Anon, I am so sorry you have found yourself in this situation because it sounds incredibly tough. I don't think anyone here can give you a true answer, but I would like to discuss and reflect on several things you've brought up.
>I grew up in a very Catholic family and I to am Catholic and believe that Sex before marriage is wrong. It's hard to explain how I feel about sex exactly because i really like it but feel very guilty afterwards.

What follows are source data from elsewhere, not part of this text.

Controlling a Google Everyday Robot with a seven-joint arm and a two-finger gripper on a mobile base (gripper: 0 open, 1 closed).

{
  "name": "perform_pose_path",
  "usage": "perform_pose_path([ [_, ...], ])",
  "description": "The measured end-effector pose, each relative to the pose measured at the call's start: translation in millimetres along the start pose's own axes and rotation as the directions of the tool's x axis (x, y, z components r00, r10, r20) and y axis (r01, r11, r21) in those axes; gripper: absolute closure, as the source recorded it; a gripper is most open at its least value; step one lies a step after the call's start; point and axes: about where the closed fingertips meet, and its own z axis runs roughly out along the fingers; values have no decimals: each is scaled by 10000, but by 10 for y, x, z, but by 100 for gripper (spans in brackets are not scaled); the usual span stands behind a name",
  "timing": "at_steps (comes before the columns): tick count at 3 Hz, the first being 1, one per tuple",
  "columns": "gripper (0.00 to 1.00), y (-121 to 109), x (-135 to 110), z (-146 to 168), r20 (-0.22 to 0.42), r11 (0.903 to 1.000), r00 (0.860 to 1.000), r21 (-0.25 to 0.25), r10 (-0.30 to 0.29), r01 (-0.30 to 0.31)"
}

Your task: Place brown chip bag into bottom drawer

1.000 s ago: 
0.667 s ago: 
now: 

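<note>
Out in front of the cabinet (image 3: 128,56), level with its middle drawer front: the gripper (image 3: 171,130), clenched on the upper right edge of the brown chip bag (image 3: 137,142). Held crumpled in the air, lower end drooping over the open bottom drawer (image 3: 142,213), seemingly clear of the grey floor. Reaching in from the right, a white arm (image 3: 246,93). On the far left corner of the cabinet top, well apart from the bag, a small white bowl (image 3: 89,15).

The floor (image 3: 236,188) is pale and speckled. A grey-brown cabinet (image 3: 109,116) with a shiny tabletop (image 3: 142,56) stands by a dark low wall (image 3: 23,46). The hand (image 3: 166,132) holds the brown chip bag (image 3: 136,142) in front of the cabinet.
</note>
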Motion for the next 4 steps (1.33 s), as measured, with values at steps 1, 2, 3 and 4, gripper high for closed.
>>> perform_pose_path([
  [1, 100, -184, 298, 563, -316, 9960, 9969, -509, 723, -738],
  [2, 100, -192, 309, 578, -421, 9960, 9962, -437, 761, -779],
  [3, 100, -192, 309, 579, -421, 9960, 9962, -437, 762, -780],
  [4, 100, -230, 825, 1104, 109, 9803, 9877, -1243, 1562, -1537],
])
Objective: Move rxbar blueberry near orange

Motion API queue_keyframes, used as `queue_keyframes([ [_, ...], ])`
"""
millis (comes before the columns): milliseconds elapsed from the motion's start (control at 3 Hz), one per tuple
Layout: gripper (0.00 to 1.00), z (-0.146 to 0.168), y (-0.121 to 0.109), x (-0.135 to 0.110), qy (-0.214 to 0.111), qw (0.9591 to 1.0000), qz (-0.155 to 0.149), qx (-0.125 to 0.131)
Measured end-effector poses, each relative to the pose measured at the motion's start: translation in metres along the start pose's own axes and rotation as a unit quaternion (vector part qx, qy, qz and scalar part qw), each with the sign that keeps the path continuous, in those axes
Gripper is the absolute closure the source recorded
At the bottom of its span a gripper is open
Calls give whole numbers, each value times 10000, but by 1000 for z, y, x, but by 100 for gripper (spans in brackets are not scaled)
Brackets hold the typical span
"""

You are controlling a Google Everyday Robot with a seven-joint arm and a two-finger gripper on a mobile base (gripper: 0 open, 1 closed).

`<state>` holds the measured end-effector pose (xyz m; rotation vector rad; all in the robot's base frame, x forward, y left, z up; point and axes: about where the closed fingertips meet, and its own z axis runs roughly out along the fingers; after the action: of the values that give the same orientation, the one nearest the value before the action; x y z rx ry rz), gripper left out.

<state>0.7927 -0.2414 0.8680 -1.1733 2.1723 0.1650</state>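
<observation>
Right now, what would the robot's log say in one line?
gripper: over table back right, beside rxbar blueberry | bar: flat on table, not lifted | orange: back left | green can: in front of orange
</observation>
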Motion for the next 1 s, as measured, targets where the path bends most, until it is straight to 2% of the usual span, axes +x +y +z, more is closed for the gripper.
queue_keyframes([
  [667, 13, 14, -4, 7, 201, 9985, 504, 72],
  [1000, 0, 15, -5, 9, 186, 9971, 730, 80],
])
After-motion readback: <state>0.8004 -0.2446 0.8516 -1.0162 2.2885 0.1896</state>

This is incredibly common. Your entire life you have been told that God is watching and judging you constantly. So when you break one of the rules he has laid out, you feel very guilty and full of shame, because you have been told you have done something wrong and that your eternal soul is in danger from it. But during the act, because you are human, you enjoy sex and crave it again later. So first you have to ask yourself, even if I completely gave up feeling bad and saying sorry, would God still love me? And the answer is a definite yes. According to the Bible, God's forgiveness is unlimited. So by the very rules you are feeling bad about, you know that your eternal soul is not damned and that all will be forgiven should you ask for it. Plus, what we view as a marriage is very different from when the Bible was written. If you guys are committed to each other, then God views heart vows as a form of marriage. This allows you to set aside the guilt of what you are doing and consider other parts of your problem.

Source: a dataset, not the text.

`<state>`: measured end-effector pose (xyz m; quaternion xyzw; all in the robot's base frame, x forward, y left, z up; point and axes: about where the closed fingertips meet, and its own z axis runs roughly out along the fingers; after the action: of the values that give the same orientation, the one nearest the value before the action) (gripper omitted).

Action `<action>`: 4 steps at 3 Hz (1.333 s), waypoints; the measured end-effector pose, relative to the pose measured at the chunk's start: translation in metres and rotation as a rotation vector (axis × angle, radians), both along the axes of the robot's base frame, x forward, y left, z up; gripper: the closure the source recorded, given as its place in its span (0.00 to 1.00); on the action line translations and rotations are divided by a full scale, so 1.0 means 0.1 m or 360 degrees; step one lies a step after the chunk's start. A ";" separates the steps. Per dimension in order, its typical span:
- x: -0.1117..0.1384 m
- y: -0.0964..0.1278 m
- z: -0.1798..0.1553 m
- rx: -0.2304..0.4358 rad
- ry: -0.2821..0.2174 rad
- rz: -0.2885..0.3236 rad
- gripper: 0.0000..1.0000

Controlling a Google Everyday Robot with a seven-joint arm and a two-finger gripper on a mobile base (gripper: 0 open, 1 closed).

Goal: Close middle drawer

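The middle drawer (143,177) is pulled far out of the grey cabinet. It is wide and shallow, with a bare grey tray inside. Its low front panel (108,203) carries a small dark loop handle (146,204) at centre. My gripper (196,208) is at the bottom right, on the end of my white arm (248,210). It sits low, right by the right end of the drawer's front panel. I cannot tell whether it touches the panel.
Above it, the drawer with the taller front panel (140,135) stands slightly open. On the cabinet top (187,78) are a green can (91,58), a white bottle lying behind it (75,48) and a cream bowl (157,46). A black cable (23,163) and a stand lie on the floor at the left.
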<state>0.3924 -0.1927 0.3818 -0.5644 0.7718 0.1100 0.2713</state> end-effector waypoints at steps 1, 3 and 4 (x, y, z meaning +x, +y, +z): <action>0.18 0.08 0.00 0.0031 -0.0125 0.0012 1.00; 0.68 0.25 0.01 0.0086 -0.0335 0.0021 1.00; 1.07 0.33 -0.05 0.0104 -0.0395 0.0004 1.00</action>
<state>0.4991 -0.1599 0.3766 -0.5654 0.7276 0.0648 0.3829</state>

>he starts getting resentful after I shut down his attempts to get frisky.
This concerns me. He isn't respecting your no, and he isn't respecting your shared religion. Marriages must be built on mutual respect and trust, otherwise they will crumble. When you say no about having sex, he must always listen. I have stopped men a few moments after penetration and told them I am not feeling this, and in every situation, they've stopped and respected that. They may ask why, such as, "Is it something I did?" and I just explain that I'm not in the right headspace. They then drop the issue and we fall asleep in each other's arms. Badgering, pleading, sulking, and the silent treatment are not appropriate. I worry that him refusing your no is part of a deeper problem where he doesn't respect you, but if you would like to work on it, you can use this script while you are both comfortable and clothed.
"Blank, we have discussed before about me not wanting to have sex before marriage anymore. I know you do not feel that way, but I do. From now on, I would like to remain celibate until marriage. I want you to respect my Catholic values by not complaining, pleading, or sulking in an effort to get me to change my decision. If this is a relationship breaker for you, please let me know." After that, it is up to him to uphold his side of the request. Depending on your age, I personally would expect the relationship to be a little frosty over the next two weeks. It's not ideal, and I hope he's better than that, but it sounds like you want to make this work and I don't want to tell you to break unless it's a serious problem. If after telling him this, he wants to break up immediately because he is unwilling to wait, that is heartbreaking, but it allows you to heal and to one day start to search for a different man who will respect you and your values. Then, set a boundary that you do not want to cross. I would recommend no hands in pants or underwear and that the pants stay on. This way, if he ever starts taking off your pants while you're making out, you can immediately remind him of your conversation and start to withdraw. If he becomes upset, this is a bad sign. It is definitive proof that he is disrespecting your no. That he is not respecting your body or your religion. If this is who he is, I do not think the relationship can be saved. Sometimes people having growing to do before they can be a partner in a healthy relationship, and they can't do it while they're in a relationship. I would recommend breaking up. Again, as amazing as he may be, if he doesn't respect your no, there is an ocean of guys who will who are just as amazing as him.
>This is causing a massive strain on the relationship and I always try to make it up for him in other ways like cooking nice meals and giving him extra attention
While it is always wonderful to do loving gestures towards your spouse, I worry that your mindset believes that you have to please him in other ways to make up for denying him your body. Your body is not his property. It belongs to you, and only you. You get to decide what goes in it and under what circumstances. You can work on rewiring your brain to be less fearful about allowing others to use you by telling yourself "I am worthy of respect. No is a complete sentence and I am allowed to say it. I will not set myself on fire to keep others warm." Saying this at least times a day and I guarantee you will internalize it.
>How do I keep celibate without my fiancée being resentful towards me for it?
Ultimately, you don't. His thoughts and feeling are his own to deal with and you have made a personal choice that as your partner, he has to respect, or else he has to make the decision to leave. Chipping away at your boundaries until you give in to sex with him is not an option, it is coerced sex and people who love each other don't pressure the other into coerced sex.